» **GIVEN INFORMATION**:

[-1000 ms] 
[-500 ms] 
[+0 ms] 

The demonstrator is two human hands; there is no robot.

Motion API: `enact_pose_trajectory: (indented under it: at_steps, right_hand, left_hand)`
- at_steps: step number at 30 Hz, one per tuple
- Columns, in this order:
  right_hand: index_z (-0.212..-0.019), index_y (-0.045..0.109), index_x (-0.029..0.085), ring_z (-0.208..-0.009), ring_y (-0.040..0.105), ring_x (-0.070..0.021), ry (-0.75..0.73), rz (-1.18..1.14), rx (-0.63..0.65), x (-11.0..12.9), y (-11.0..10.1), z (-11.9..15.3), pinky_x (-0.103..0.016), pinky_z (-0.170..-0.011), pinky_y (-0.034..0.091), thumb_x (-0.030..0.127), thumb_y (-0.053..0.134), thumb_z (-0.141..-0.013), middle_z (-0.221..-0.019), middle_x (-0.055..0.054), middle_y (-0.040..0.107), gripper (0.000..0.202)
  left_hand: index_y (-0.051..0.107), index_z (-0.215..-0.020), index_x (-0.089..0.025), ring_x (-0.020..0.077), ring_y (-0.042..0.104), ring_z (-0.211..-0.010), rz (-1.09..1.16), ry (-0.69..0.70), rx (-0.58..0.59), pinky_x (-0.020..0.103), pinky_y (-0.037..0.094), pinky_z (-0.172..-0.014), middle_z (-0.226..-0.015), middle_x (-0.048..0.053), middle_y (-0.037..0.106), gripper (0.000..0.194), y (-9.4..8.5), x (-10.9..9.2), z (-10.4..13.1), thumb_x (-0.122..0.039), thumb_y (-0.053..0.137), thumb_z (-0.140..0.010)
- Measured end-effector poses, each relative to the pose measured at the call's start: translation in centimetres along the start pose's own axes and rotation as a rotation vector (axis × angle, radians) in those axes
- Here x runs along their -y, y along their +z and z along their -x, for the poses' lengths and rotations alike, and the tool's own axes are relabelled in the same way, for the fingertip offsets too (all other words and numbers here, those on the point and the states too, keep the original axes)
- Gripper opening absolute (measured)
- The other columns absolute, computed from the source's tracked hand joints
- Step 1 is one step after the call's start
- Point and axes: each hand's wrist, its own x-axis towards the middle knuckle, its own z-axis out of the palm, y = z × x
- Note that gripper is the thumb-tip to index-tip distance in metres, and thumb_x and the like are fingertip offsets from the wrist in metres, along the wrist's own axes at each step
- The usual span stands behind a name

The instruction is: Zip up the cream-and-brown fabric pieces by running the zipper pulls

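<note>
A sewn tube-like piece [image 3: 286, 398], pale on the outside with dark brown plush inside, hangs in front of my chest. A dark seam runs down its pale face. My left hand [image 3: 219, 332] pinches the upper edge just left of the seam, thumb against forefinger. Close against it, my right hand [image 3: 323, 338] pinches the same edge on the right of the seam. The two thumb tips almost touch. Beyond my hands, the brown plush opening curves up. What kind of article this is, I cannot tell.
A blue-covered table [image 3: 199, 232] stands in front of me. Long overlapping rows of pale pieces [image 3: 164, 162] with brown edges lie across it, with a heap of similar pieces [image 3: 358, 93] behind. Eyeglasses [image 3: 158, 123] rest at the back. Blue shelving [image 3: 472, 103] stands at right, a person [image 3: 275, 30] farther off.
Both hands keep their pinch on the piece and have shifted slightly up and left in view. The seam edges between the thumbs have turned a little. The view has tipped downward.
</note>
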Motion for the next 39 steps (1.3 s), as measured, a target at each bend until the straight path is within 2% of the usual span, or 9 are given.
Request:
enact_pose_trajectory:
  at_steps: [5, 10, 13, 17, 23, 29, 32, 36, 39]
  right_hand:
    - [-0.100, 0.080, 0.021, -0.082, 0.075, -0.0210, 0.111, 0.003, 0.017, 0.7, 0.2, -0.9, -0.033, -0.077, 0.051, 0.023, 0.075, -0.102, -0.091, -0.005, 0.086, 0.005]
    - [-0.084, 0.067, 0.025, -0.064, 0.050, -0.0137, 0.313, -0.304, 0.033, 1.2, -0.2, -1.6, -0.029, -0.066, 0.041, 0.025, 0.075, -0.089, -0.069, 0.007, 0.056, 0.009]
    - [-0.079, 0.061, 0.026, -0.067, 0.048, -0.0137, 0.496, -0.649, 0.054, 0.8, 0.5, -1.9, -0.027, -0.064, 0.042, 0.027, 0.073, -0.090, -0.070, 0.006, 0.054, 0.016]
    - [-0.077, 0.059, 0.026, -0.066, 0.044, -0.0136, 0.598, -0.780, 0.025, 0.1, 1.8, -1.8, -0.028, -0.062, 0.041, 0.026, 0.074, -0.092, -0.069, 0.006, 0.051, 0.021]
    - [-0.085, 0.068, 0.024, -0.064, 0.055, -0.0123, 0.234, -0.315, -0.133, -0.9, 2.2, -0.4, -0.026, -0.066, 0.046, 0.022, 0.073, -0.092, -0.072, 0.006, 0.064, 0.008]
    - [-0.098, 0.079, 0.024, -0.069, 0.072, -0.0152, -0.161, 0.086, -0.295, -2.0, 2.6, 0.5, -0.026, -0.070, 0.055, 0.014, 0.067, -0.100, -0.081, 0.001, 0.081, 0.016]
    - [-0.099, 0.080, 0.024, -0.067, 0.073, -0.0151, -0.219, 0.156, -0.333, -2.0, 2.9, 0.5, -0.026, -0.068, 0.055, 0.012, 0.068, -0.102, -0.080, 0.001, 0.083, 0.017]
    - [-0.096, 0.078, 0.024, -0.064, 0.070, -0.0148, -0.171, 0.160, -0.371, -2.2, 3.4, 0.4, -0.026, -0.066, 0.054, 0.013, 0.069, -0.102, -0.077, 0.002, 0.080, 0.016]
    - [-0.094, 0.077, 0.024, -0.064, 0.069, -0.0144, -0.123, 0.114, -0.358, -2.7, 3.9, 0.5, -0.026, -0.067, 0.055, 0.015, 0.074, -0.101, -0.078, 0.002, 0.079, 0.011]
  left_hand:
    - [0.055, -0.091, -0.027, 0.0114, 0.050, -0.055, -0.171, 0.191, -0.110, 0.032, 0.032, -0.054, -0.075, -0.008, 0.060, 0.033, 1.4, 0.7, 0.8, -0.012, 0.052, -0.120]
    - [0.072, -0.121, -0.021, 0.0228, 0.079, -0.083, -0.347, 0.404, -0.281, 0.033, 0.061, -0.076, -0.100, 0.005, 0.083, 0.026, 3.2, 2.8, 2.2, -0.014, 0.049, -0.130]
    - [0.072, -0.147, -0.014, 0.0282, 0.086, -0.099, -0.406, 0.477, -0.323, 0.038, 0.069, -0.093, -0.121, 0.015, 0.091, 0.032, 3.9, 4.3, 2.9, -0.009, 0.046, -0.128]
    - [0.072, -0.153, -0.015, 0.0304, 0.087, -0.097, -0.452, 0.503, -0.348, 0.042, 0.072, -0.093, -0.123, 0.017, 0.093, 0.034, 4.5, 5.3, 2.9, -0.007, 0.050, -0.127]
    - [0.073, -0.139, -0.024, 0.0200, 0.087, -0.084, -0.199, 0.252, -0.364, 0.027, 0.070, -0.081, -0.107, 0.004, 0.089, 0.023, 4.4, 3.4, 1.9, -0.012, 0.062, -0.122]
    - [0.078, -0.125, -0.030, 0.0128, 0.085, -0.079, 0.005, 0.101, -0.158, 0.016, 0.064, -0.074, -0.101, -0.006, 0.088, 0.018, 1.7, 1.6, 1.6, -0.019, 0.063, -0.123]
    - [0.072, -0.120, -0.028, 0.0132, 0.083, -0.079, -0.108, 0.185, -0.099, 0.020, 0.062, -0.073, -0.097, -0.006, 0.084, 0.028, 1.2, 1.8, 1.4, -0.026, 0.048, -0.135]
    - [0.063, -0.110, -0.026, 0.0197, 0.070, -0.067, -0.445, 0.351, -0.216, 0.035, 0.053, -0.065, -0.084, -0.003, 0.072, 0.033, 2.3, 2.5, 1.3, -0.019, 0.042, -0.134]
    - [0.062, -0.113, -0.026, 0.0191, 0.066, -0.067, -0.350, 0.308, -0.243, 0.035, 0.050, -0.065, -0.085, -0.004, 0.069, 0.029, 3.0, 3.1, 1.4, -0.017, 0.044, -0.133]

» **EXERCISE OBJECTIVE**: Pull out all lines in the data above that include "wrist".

» **RESULT FOR THIS EXERCISE**:
- Point and axes: each hand's wrist, its own x-axis towards the middle knuckle, its own z-axis out of the palm, y = z × x
- Note that gripper is the thumb-tip to index-tip distance in metres, and thumb_x and the like are fingertip offsets from the wrist in metres, along the wrist's own axes at each step

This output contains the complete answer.